Unified analysis of streaming and analytical data
Let's say we need to develop an anti-fraud system to detect fraudulent transactions. They need to be detected in real time, so it's convenient to use streaming data processing for our purposes.
To detect fraudulent transactions, we need to know the criteria that distinguish them from regular transactions. A DBMS for processing banking data logs the full history of all customer transactions. This data can be used to define criteria that will help identify fraudulent actions. To do this, we need to write SQL queries that will analyze all the stored data and calculate the necessary criteria.
The criteria found by analytical queries should be transferred to the streaming analysis system to quickly detect fraudulent actions. In other words, the same data should be processed using different methods: batch and streaming.
Below are the architecture patterns that allow analytical and streaming queries to be executed:
Lambda architecture
Transaction data from a data bus concurrently goes to the streaming processing system and to a DBMS (or a similar system) for storage. The streaming analysis system detects fraudulent actions. The analytical system stores data for a long time and uses it to calculate criteria for identifying fraudulent transactions. This means that two independent analysis systems are used: one for streaming analysis and the other one for running analytical queries.
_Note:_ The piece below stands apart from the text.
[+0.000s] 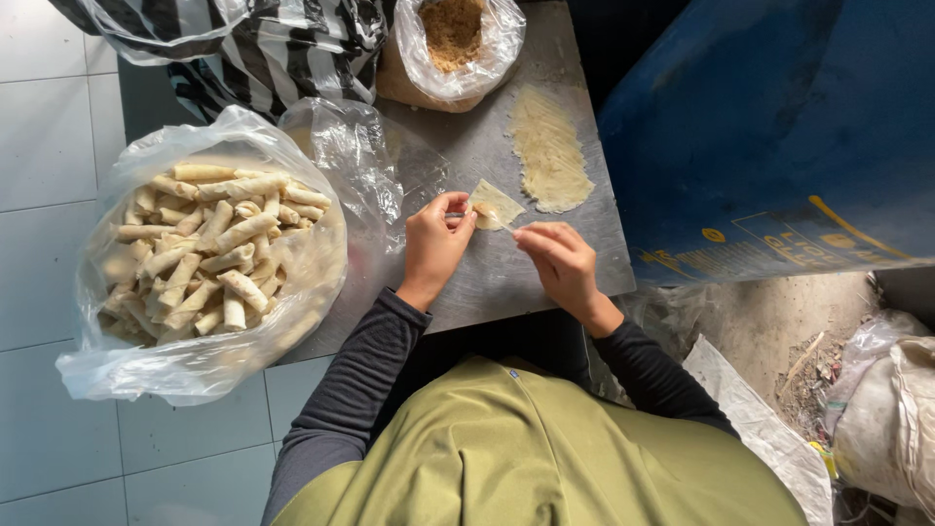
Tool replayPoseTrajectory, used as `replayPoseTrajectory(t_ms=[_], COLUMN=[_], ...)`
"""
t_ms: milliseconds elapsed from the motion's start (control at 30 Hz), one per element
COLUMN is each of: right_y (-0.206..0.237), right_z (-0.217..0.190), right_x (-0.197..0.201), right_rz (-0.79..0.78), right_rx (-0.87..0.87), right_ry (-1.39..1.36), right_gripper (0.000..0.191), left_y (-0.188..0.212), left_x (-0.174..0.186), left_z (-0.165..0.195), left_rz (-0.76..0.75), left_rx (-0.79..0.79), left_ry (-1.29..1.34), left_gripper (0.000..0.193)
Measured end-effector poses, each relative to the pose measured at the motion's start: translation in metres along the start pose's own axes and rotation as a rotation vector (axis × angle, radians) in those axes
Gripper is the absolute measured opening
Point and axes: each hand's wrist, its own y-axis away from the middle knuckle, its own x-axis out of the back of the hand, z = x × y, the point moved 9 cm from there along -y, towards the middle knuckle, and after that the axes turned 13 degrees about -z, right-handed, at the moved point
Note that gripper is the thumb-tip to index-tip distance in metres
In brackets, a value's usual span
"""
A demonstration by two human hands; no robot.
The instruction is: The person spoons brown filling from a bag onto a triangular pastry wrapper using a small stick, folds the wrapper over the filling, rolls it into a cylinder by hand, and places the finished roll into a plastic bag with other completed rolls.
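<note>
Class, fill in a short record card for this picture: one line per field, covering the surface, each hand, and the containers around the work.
Surface: grey metal tray over a tiled floor
Left hand: fingers pinch the near edge of a small pastry wrapper
Right hand: fingertips just right of the wrapper; contact cannot be told
Stack of wrappers: flat on the tray, beyond the hands
Bag of rolls: clear plastic, open, on the left
Bag of filling: brown crumbly stuff, open, at the far edge
Blue barrel: right of the tray
</note>
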Motion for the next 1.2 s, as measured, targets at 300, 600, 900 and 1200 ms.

The main advantage of this architecture is its simplicity: each individual task is handled by a separate system. Its main disadvantage is that separate systems are used to handle the two tasks.
If one system with its own processing language is used for batch processing and another one with a different development language is used for streaming analysis, this leads to complications in maintaining the two different systems, supporting and transferring the source code, and engaging different experts to maintain the two systems. All this makes it much more difficult to support the solution.
Kappa architecture
This architecture tries to eliminate the major disadvantage of the Lambda architecture: the need to support two independent data processing systems.
In this architecture, a stream from a streaming data bus is sent for processing to a streaming analysis system and for storage in a DBMS (or a similar system).
As in the Lambda architecture, streaming analysis is performed in the allocated streaming analysis system. However, unlike the Lambda architecture where the computing takes place in the allocated analytical system, analytical computations in the Kappa architecture are performed in the streaming analysis system. To implement this, historical data from the storage system is sent to the streaming data bus and, from there, to the streaming analysis system.
The advantage of this architecture is that both batch and streaming processing are performed in a single system. Its disadvantage is that the entire volume of analytical data needs to be transferred for processing via the streaming data bus. In fact, all the stored data should be copied from the storage system to the streaming data bus. If a large volume of data is to be processed, significant delays may occur due to the need to copy the data and the difficulty of administering the streaming data bus for such amounts of data.
Unified Lambda architecture for unified analysis of streaming and analytical data
The unified Lambda architecture combines the advantages of the previous two generations and eliminates their typical disadvantages.
In the unified Lambda architecture, a single system processes both analytical and streaming data.
In this architecture, the runtime system should enable the processing of analytical data and data streams using common tools. This lets you unify all workflows around processing these types of data.
Yandex Query is an example of implementing this architecture. Yandex Query lets you interact with streaming and analytical data stored in different storage systems in a unified way. This permits:
- Data processing to be unified thanks to using a single runtime environment.
- System maintenance facilitation thanks to using a single data processing system.